The variability in reliability across perinatal measures may also reflect the nature of the phenomena being captured by the variable. For example, those variables that have very clear-cut categories that have value outside of clinical decision making (such as mode of delivery) tended to be the most reliable, as compared with variables that may reflect processes of care (labor induction, augmentation, or cervical ripening), clinically important but often assumed variables (vertex presentation), and those variables requiring a level of interpretation by provider (postpartum hemorrhage). Other potential reasons for variability in reliability may be due to poor reporting and missing data in the EHR, variability in entering clinical data (i.e., multiple entry points on different forms), or variables that required interpretation by clinical providers.[11] Our findings support what was reported in the 2012 systematic review examining similar measures,[12] suggesting measures that are publicly reported for quality or financial initiatives have greater reliability. We believe this may reflect the organizational attention focused on the documentation and reporting of variables that are publicly reported. When facilities are invested in the reporting of clinical parameters to meet such criteria as Meaningful Use, clinicians are trained and repeatedly reminded about the importance of documenting those variables, and reports are tested and verified to determine appropriate capture. The same rigorous level of attention and focus is not always applied to non-reportable variables, which may create problems for using these data for research purposes.
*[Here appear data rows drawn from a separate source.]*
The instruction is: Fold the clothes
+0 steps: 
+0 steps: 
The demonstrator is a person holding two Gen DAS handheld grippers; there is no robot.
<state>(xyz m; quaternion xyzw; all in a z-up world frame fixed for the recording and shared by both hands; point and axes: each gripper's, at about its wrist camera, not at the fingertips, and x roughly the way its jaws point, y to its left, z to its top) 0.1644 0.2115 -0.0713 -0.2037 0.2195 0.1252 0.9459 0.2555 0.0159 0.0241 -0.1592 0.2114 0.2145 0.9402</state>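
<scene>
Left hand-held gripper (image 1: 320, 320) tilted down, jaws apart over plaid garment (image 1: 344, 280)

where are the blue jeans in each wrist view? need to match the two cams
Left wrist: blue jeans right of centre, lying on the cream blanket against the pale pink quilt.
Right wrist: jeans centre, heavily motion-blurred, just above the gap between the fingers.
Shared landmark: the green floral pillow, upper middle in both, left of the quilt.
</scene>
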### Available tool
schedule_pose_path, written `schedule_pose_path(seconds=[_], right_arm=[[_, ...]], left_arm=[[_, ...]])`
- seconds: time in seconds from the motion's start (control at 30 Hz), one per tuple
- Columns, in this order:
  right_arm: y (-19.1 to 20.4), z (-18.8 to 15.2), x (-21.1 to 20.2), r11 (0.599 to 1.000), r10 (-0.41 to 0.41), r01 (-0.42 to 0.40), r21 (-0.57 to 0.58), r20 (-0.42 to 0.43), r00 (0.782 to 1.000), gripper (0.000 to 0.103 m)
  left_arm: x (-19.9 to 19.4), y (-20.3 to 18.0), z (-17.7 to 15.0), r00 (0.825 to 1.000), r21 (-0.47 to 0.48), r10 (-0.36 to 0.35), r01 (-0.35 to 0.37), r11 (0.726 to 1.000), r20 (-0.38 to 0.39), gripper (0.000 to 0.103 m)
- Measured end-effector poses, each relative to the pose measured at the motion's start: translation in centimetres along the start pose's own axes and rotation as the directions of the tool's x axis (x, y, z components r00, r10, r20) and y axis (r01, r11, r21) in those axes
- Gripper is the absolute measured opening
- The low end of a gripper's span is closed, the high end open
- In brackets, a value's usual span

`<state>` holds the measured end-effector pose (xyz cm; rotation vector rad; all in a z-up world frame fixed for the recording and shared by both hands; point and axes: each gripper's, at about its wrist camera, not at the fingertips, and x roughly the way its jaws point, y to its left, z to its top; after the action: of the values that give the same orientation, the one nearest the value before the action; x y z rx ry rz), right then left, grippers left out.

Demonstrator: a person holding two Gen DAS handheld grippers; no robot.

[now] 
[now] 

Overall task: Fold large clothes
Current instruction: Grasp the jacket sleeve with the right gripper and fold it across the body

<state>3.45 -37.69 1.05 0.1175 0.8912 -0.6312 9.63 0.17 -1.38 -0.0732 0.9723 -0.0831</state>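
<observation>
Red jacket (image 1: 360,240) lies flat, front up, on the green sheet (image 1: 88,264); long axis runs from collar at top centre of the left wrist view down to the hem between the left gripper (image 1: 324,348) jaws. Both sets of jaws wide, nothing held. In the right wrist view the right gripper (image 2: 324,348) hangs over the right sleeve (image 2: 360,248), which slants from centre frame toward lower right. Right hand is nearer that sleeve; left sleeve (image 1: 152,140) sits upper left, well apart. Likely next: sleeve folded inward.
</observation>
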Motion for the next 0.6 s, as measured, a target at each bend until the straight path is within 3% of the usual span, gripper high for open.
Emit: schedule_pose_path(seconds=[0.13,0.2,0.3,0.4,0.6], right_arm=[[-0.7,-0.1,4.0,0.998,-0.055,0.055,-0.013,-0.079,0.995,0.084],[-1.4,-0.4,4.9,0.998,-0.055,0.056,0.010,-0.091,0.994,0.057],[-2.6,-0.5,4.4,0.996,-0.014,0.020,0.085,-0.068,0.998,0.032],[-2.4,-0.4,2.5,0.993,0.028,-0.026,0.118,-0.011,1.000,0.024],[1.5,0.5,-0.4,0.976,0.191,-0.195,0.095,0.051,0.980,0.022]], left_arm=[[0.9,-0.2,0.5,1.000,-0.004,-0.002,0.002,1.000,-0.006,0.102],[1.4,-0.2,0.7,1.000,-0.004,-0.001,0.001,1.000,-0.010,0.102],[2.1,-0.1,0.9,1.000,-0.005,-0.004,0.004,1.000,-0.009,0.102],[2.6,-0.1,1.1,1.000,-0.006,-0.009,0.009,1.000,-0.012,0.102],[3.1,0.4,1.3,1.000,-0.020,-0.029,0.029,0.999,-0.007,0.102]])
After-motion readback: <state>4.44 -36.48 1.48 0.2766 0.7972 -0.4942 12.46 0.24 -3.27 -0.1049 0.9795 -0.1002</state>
Our work supports a need for reliability assessment of EHR data, both in perinatal research as well as across other disciplines. Other areas of clinical research more frequently utilize and report a variety of statistical tests to assess the reliability of extracted EHR data. Studies commonly report (1) Cohen's kappa;[15] [16] [17] [18] [19] (2) measures of test performance, such as sensitivity[20] and specificity,[7] [18] [19] [21] [22] [23] [24] [25] positive predictive value (PPV),[7] [19] [20] [23] [25] [26] and negative predictive value (NPV);[19] [23] (3) the area under the curve (AUC);[7] (4) regression;[24] [27] and (5) with simple agreement indices.[10] [28] [29] [30] [31] Due to lack of a consistent methodology for assessment of reliability and quality of EHR data in the extant literature, we chose to use a combination of techniques: sensitivity, specificity, agreement, and Cohen's kappa. The use of multiple modalities for assessing reliability and quality is a methodological strength in the current work. By internally validating the reliability of the manually abstracted data used as the gold standard, we also provided a rigorous reference for comparison. Encouraged by the call to report kappa scores as the new standard in EHR research,[18] we evaluated our extracted versus abstracted data with multiple statistical analysis techniques to increase the trustworthiness of our work, to introduce the concept of reliability testing to perinatal researchers and to make our work more readily generalizable.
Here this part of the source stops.